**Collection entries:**
========================================================================

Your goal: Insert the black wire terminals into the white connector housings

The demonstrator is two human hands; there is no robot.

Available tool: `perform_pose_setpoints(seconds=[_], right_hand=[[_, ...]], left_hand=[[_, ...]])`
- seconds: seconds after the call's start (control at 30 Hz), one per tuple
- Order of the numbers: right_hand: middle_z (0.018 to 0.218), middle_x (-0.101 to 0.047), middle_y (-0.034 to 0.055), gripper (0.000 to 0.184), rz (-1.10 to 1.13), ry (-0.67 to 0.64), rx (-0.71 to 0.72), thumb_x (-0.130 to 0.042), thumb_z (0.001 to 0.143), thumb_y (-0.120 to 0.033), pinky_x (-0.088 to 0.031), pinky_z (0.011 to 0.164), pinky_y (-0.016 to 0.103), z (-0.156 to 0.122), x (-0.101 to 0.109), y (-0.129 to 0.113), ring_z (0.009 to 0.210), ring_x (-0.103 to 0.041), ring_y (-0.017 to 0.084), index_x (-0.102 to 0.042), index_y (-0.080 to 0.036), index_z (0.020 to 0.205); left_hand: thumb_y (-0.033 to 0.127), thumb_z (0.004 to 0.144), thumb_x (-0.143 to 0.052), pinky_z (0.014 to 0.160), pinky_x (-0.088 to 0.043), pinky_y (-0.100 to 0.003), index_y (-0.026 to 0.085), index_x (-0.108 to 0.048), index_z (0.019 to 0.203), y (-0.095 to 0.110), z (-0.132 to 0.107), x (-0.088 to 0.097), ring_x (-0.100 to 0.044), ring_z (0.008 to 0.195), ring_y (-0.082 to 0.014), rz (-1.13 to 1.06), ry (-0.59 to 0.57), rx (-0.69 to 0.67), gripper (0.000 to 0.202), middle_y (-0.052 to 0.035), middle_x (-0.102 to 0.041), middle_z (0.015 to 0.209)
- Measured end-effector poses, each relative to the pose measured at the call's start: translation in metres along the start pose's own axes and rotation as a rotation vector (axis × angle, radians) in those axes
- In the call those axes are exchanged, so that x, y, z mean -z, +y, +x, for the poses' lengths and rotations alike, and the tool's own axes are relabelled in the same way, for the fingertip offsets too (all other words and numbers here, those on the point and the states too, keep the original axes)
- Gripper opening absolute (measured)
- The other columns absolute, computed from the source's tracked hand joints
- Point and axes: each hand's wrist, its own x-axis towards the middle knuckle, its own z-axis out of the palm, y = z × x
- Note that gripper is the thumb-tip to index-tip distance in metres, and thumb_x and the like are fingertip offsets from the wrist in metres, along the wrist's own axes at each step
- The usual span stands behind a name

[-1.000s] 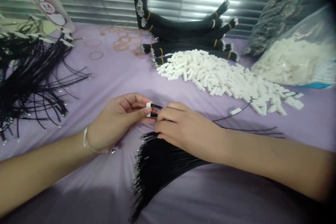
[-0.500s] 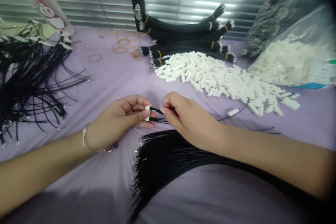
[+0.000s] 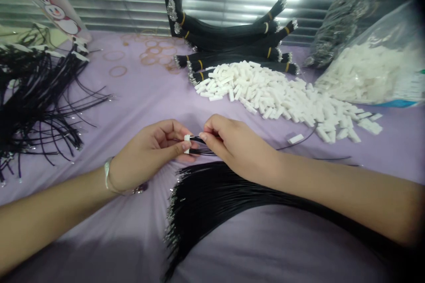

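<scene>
My left hand point(image 3: 149, 152) pinches a small white connector point(image 3: 187, 143) between thumb and fingers, with short black wires point(image 3: 201, 147) running out of it to the right. My right hand point(image 3: 234, 146) sits just beside it, its fingertips closed on a black wire close to the connector. Below both hands lies a fanned bundle of black wires point(image 3: 219, 199) with metal-tipped ends, partly under my right hand and forearm. A bracelet point(image 3: 108, 176) circles my left wrist.
A heap of white connectors point(image 3: 272, 93) lies on the lilac cloth point(image 3: 133, 101) beyond my hands, with a plastic bag of them point(image 3: 368, 73) at right. Banded black cable bundles point(image 3: 232, 44), rubber bands point(image 3: 149, 51) and a loose wire pile point(image 3: 36, 97) lie farther back.
My right hand has drawn back from over the connector, moving right and slightly up, and the black wires now show between my hands. The left hand still holds the connector.
</scene>
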Motion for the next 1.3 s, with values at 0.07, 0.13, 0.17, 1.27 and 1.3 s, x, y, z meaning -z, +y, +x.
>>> perform_pose_setpoints(seconds=[0.07,0.13,0.17,1.27,1.3], right_hand=[[0.071,-0.055,0.0002,0.013,0.023,-0.011,-0.018,-0.043,0.09,-0.023,-0.03,0.057,0.023,0.0,0.0,-0.001,0.062,-0.047,0.01,-0.049,-0.014,0.084],[0.07,-0.055,-0.0003,0.012,0.038,-0.016,-0.041,-0.044,0.09,-0.023,-0.029,0.056,0.023,0.001,0.001,-0.002,0.061,-0.047,0.01,-0.049,-0.014,0.084],[0.07,-0.055,-0.0003,0.012,0.038,-0.015,-0.051,-0.044,0.09,-0.024,-0.029,0.056,0.023,0.001,0.001,-0.002,0.061,-0.047,0.01,-0.049,-0.014,0.083],[0.137,-0.041,0.0195,0.058,-0.405,-0.245,0.323,-0.044,0.089,-0.04,-0.034,0.106,0.041,-0.099,0.027,-0.011,0.127,-0.039,0.027,-0.041,-0.003,0.134],[0.14,-0.038,0.019,0.06,-0.393,-0.24,0.284,-0.043,0.089,-0.04,-0.032,0.108,0.041,-0.105,0.029,-0.008,0.129,-0.036,0.027,-0.039,-0.003,0.136]], left_hand=[[0.021,0.077,-0.067,0.073,-0.057,-0.022,0.015,-0.057,0.084,0.0,0.0,0.0,-0.066,0.081,-0.0141,0.009,-0.003,0.006,0.013,-0.0019,-0.065,0.085],[0.021,0.077,-0.067,0.073,-0.057,-0.023,0.014,-0.057,0.083,0.001,0.0,-0.001,-0.066,0.081,-0.0142,0.017,-0.007,0.014,0.014,-0.0022,-0.065,0.084],[0.021,0.076,-0.067,0.072,-0.057,-0.023,0.014,-0.057,0.083,0.001,0.001,-0.001,-0.066,0.08,-0.0142,0.019,-0.009,0.014,0.014,-0.0022,-0.065,0.083],[0.018,0.072,-0.072,0.073,-0.055,-0.022,0.012,-0.056,0.086,0.012,-0.006,-0.006,-0.068,0.08,-0.0155,-0.077,-0.051,0.007,0.022,-0.0085,-0.07,0.088],[0.018,0.072,-0.072,0.072,-0.055,-0.022,0.013,-0.055,0.085,0.013,-0.007,-0.007,-0.068,0.08,-0.0156,-0.08,-0.057,0.0,0.022,-0.0085,-0.07,0.088]])
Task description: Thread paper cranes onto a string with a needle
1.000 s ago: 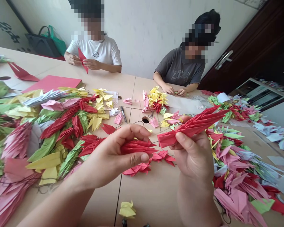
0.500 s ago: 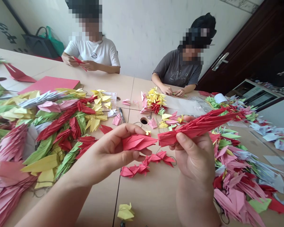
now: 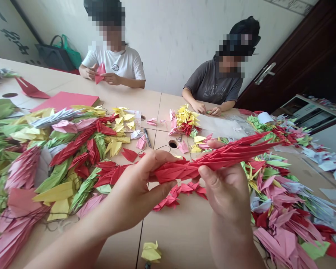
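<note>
Fingers of the left hand (image 3: 137, 192) were closed around a short stack of folded red paper (image 3: 175, 170); those of the right hand (image 3: 226, 188) were clamped on a longer red stack (image 3: 232, 152). Both stacks, layered and pointed, met end to end above the bench (image 3: 182, 235). Lettering on a co-worker's grey shirt (image 3: 205, 84) was too blurred to read.

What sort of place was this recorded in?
Probably a shared craft workroom: folded-paper heaps spread over a large table, where a person in white and another person in grey work opposite.
</note>
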Demonstrator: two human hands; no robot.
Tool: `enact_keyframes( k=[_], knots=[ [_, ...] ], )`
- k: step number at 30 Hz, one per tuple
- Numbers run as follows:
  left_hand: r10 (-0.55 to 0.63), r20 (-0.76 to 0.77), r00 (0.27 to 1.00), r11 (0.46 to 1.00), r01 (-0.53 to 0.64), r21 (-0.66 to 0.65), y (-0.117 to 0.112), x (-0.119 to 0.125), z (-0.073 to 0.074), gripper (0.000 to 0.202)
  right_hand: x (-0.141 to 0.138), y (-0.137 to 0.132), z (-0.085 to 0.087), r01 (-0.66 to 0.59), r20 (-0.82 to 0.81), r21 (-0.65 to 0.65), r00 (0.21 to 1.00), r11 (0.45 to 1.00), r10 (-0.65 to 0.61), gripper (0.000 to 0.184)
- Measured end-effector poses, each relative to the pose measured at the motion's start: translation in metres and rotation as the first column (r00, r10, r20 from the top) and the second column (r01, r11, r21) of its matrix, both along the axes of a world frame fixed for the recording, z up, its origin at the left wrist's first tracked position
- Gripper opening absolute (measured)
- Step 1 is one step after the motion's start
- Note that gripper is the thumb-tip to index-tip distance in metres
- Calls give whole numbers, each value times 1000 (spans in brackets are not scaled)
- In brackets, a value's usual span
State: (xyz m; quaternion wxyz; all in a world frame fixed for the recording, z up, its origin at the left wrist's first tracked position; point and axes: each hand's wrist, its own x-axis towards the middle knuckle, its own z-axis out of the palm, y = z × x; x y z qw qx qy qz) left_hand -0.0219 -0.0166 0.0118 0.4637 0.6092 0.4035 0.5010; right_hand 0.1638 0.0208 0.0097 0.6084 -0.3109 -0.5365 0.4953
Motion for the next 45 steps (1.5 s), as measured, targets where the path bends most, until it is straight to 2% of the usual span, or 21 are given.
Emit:
enact_keyframes(
  k=[2, 4, 8, 13, 18, 25, 29, 33, 38, 40, 42, 45],
  knots=[
    [50, -89, 995, 997, -45, 60, -2, 2, 0, 27, -2, -1, -1, -16, 11, -7, 1000, 1000, 17, 43],
    [50, -121, 991, 997, -41, 73, -2, 2, 0, 29, -3, -1, -1, 7, 27, -7, 1000, 1000, -6, 41],
    [7, -110, 994, 1000, -5, 20, -3, 0, 2, 35, -2, 3, -2, 63, 21, 13, 998, 998, -63, 31],
    [83, -94, 992, 996, -81, 31, 0, -4, 6, 38, 1, 10, 4, 103, -62, -26, 993, 994, -105, 24],
    [89, 36, 995, 994, -87, -62, 1, -4, 5, 42, 3, 13, 12, 112, -92, -26, 989, 993, -114, 20],
    [-55, 342, 938, 973, 127, -192, 4, -3, 6, 44, 4, 11, 11, 107, -68, -33, 992, 994, -109, 24],
    [-14, 344, 939, 971, 95, -221, 6, -2, 7, 36, 4, 11, 10, 79, -62, -24, 995, 997, -80, 23],
    [-3, 357, 934, 964, 97, -247, 7, 0, 7, 35, 3, 11, 10, 104, -60, -29, 993, 994, -105, 24],
    [-22, 537, 843, 922, 225, -315, 9, 0, 5, 24, 6, 12, 9, 115, -56, -11, 992, 993, -116, 24],
    [2, 580, 815, 912, 235, -335, 10, 1, 3, 24, 8, 12, 6, 102, -37, -10, 994, 995, -102, 25],
    [0, 575, 818, 915, 232, -330, 11, 2, 1, 26, 10, 10, 4, 61, -6, -3, 998, 998, -61, 27],
    [-45, 495, 867, 940, 205, -272, 10, 4, -2, 30, 9, 4, 2, 5, 78, 21, 997, 1000, -7, 32]
  ],
)
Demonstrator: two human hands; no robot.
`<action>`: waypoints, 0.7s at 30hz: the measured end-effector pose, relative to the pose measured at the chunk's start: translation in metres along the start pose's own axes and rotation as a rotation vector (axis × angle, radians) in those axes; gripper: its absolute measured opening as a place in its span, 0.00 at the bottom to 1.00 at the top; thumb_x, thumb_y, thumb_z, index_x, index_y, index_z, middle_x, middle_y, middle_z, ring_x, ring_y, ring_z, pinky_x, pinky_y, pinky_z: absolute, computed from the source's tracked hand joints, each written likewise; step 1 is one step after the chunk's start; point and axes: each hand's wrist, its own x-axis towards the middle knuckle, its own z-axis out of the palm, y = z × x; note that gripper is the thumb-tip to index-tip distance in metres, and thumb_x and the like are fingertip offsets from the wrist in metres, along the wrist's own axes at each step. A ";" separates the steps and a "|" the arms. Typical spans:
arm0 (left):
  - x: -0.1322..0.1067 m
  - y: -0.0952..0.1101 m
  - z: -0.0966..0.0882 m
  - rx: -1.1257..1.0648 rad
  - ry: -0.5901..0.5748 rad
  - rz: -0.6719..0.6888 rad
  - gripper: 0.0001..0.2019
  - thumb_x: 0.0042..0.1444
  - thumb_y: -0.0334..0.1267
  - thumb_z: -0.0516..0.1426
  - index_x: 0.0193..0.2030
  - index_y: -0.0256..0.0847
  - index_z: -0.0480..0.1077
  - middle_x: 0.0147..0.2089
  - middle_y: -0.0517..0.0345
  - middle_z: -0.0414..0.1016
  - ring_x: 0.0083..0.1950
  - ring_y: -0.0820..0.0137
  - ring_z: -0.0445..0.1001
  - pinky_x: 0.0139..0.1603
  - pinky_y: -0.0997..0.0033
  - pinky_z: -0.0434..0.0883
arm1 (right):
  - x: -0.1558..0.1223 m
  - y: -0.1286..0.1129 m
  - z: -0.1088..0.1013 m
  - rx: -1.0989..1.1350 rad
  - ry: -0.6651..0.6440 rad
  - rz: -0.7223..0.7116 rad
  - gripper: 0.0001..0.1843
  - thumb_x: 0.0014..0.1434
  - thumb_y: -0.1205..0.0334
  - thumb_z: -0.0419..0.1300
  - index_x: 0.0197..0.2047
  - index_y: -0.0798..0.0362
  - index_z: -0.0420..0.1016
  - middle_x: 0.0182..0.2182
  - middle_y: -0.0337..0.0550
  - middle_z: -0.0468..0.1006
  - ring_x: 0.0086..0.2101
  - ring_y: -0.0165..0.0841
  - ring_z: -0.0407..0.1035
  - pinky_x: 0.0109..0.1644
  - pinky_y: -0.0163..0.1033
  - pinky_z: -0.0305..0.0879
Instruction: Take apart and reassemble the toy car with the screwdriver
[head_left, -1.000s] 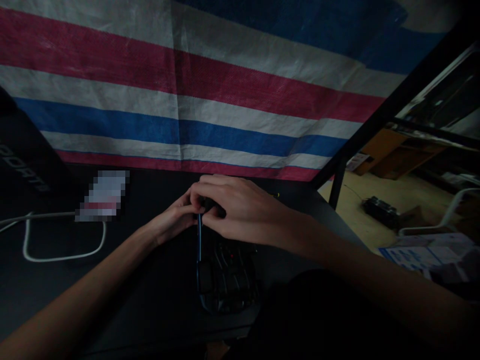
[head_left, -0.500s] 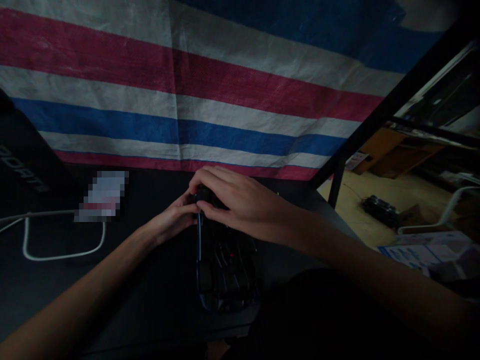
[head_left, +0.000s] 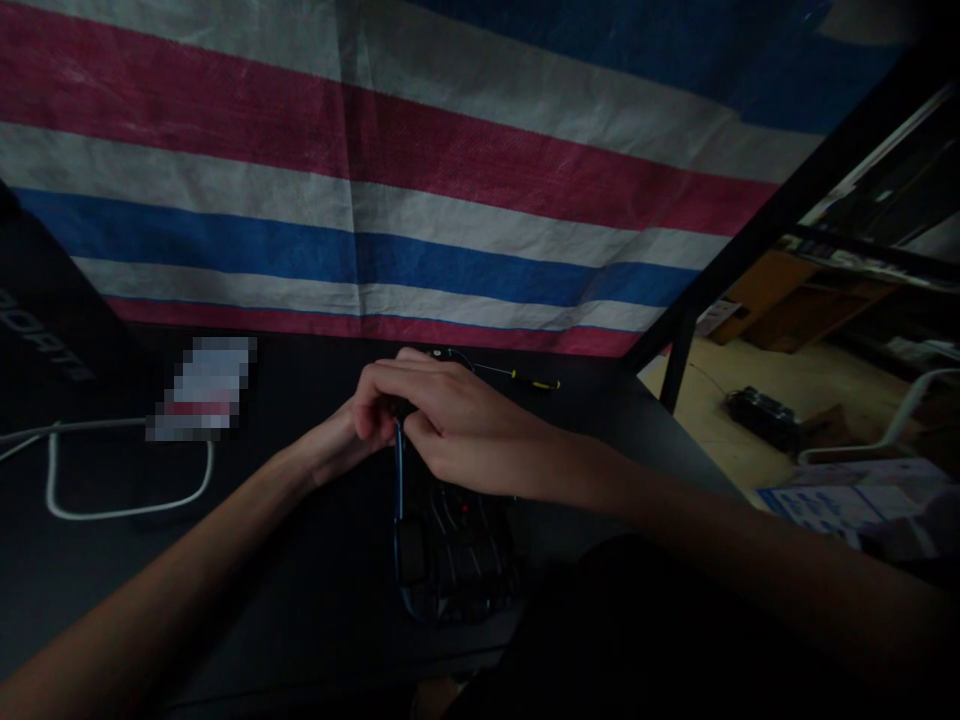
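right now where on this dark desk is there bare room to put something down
Bare dark desk lies between the white looped cable and the black toy-car chassis. It is crowded where the left hand and right hand meet at the chassis's far end, beside the yellow-handled screwdriver.

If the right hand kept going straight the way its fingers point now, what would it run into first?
The right hand points leftward, fingers curled over the dark device. It would meet the left hand first, as their fingertips already seem to touch. Farther left lies the white cable, though depth is hard to judge in this light.
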 end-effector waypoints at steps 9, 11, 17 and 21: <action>0.000 0.004 0.004 -0.036 -0.017 -0.033 0.15 0.48 0.34 0.71 0.43 0.44 0.76 0.37 0.60 0.78 0.40 0.66 0.76 0.47 0.65 0.71 | 0.008 0.022 0.016 0.409 0.214 0.163 0.19 0.44 0.78 0.50 0.38 0.50 0.64 0.36 0.37 0.71 0.39 0.31 0.71 0.45 0.37 0.69; 0.000 0.003 0.004 -0.045 -0.012 -0.031 0.17 0.51 0.34 0.70 0.47 0.45 0.75 0.37 0.61 0.78 0.41 0.66 0.76 0.48 0.64 0.71 | 0.011 0.025 0.015 0.441 0.202 0.149 0.17 0.44 0.78 0.50 0.36 0.51 0.67 0.37 0.38 0.72 0.40 0.31 0.71 0.47 0.38 0.70; 0.002 0.002 0.003 0.013 -0.029 -0.026 0.14 0.52 0.38 0.71 0.45 0.43 0.77 0.41 0.57 0.80 0.44 0.63 0.77 0.49 0.62 0.72 | 0.014 0.026 0.013 0.569 0.159 0.133 0.19 0.46 0.80 0.50 0.35 0.55 0.76 0.37 0.40 0.77 0.41 0.30 0.71 0.49 0.39 0.68; 0.000 0.005 0.003 0.008 0.009 -0.020 0.13 0.47 0.35 0.71 0.40 0.42 0.78 0.37 0.58 0.79 0.40 0.65 0.76 0.46 0.65 0.72 | 0.015 0.027 0.019 0.705 0.180 0.198 0.20 0.45 0.80 0.49 0.35 0.55 0.75 0.32 0.37 0.78 0.34 0.28 0.71 0.43 0.35 0.67</action>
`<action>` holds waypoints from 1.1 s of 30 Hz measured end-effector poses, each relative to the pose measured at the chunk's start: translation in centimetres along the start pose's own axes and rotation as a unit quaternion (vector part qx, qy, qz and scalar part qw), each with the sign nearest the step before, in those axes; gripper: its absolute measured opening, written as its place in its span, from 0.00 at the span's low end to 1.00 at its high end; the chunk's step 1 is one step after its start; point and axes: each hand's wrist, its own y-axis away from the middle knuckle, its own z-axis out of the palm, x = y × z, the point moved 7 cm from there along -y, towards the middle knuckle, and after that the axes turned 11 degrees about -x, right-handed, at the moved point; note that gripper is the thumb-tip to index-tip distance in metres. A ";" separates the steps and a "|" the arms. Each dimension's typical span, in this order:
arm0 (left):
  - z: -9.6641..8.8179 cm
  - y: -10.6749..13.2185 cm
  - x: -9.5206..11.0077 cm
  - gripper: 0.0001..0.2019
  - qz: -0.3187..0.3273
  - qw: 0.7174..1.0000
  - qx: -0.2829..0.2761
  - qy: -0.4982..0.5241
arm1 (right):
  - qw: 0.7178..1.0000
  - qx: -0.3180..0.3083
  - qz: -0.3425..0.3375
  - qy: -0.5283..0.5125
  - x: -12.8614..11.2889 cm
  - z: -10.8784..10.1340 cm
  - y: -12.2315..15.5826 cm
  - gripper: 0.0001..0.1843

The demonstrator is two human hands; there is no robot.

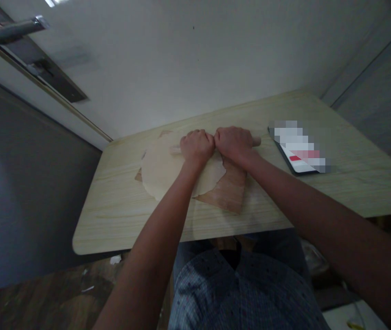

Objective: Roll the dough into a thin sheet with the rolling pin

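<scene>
A wide, thin sheet of dough point(163, 172) with a ragged right edge lies over a brown wooden board point(228, 192) and hangs past it on the left. Across the dough rests a wooden rolling pin point(256, 141); only its two ends show. My left hand point(197, 145) is closed round the pin left of its middle. Right beside it, knuckles touching, my right hand point(233, 141) grips the pin nearer the right end. The fingertips of both hands are hidden under the fists.
The board lies on a light wood-grain table point(113, 206). To the right on the table is a phone or tablet point(296, 162) with its screen lit. A white door point(181, 68) with a metal handle point(13, 30) stands close behind the table. The table's front edge is near my body.
</scene>
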 end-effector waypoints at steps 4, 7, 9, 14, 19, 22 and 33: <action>-0.1 0.9 0.2 0.20 0.016 1.000 0.002 -0.002 | 0.999 0.019 -0.024 0.025 -0.5 0.1 0.9 0.24; -0.2 1.4 0.3 0.21 0.024 1.000 0.007 -0.008 | 0.999 0.023 -0.025 0.039 -0.6 0.1 1.5 0.25; -0.3 1.8 0.3 0.21 0.029 0.999 0.012 -0.009 | 0.999 0.024 -0.028 0.040 -0.6 0.2 1.9 0.26; -0.5 2.4 0.5 0.21 0.046 0.999 0.009 -0.004 | 0.998 0.040 -0.036 0.039 -0.8 -0.1 2.6 0.26; -0.5 2.5 0.4 0.21 0.045 0.999 0.027 -0.008 | 0.997 0.052 -0.039 0.045 -0.8 -0.1 2.8 0.25; -0.4 2.3 0.3 0.21 0.042 0.998 0.034 -0.015 | 0.996 0.060 -0.040 0.048 -0.8 0.0 2.6 0.25; -0.5 2.2 0.3 0.20 0.025 0.999 0.013 -0.028 | 0.996 0.066 -0.051 0.022 -0.7 0.1 2.4 0.25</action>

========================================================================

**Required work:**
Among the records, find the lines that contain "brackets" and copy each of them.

**Answer to this task:**
- Calls give whole numbers, each value times 1000 (spans in brackets are not scaled)
- In brackets, a value's usual span

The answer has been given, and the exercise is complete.